Task statement: Your reply should contain the whole listing below, repeated exactly, and no images.

The data:
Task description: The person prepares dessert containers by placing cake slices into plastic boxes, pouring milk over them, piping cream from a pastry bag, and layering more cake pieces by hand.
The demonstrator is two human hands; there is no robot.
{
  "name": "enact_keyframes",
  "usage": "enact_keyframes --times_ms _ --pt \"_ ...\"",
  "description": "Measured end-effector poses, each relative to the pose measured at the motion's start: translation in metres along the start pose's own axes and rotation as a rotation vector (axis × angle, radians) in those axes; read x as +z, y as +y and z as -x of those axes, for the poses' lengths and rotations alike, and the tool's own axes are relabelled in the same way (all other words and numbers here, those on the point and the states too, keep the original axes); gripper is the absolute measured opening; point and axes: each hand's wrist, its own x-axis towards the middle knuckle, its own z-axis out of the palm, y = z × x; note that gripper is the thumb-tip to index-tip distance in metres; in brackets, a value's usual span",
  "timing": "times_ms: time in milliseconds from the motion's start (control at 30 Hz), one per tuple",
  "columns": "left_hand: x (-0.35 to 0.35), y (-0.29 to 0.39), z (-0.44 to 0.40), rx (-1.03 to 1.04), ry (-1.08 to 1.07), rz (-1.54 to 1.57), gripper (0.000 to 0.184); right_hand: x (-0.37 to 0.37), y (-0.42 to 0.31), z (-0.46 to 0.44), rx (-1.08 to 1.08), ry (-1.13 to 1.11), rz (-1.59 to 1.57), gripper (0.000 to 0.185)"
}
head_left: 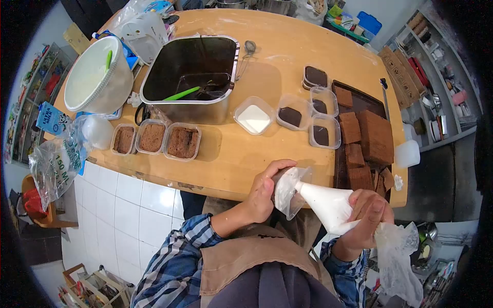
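My left hand point(261, 197) grips a clear plastic tub point(294, 206), tilted on its side near the table's front edge. White cream shows inside the tub. In my right hand point(367, 215) is a piping bag point(326, 203) full of white cream, squeezed in the closed fingers. Its tip points left into the tub's mouth, and the loose end of the bag hangs down past my wrist. Beyond my hands stands a tub with a white top layer point(254, 118). Beside it are several tubs with a dark chocolate layer point(290, 115).
A baking tray point(340, 172) with cut brown cake blocks point(377, 136) lies at the right. Farther left are a deep metal pan point(205, 113) of dark chocolate with a green-handled tool, a white bowl point(84, 77), three cake-filled tubs point(152, 137) and a small sieve point(249, 49).
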Motion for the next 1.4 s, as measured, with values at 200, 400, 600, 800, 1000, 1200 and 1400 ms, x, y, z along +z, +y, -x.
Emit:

Exercise output:
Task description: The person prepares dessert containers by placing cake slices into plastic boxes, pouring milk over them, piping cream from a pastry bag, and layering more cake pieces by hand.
The demonstrator is two human hands; there is no robot.
{
  "name": "enact_keyframes",
  "usage": "enact_keyframes --times_ms _ --pt \"_ ...\"",
  "description": "Measured end-effector poses, each relative to the pose measured at the motion's start: translation in metres along the start pose's own axes and rotation as a rotation vector (axis × angle, radians) in those axes; read x as +z, y as +y and z as -x of those axes, for the poses' lengths and rotations alike, and the tool's own axes are relabelled in the same way (all other words and numbers here, those on the point and the states too, keep the original axes); gripper is the absolute measured opening; point and axes: each hand's wrist, its own x-axis towards the middle knuckle, its own z-axis out of the palm, y = z × x; note that gripper is the thumb-tip to index-tip distance in metres; in brackets, a value's usual span",
  "timing": "times_ms: time in milliseconds from the motion's start (control at 30 Hz), one per tuple",
  "columns": "left_hand: x (-0.35 to 0.35), y (-0.29 to 0.39), z (-0.44 to 0.40), rx (-1.03 to 1.04), ry (-1.08 to 1.07), rz (-1.54 to 1.57), gripper (0.000 to 0.184); right_hand: x (-0.37 to 0.37), y (-0.42 to 0.31), z (-0.46 to 0.44), rx (-1.08 to 1.08), ry (-1.13 to 1.11), rz (-1.59 to 1.57), gripper (0.000 to 0.185)"
}
head_left: 
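My left hand point(261, 197) grips a clear plastic tub point(294, 206), tilted on its side near the table's front edge. White cream shows inside the tub. In my right hand point(367, 215) is a piping bag point(326, 203) full of white cream, squeezed in the closed fingers. Its tip points left into the tub's mouth, and the loose end of the bag hangs down past my wrist. Beyond my hands stands a tub with a white top layer point(254, 118). Beside it are several tubs with a dark chocolate layer point(290, 115).
A baking tray point(340, 172) with cut brown cake blocks point(377, 136) lies at the right. Farther left are a deep metal pan point(205, 113) of dark chocolate with a green-handled tool, a white bowl point(84, 77), three cake-filled tubs point(152, 137) and a small sieve point(249, 49).
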Motion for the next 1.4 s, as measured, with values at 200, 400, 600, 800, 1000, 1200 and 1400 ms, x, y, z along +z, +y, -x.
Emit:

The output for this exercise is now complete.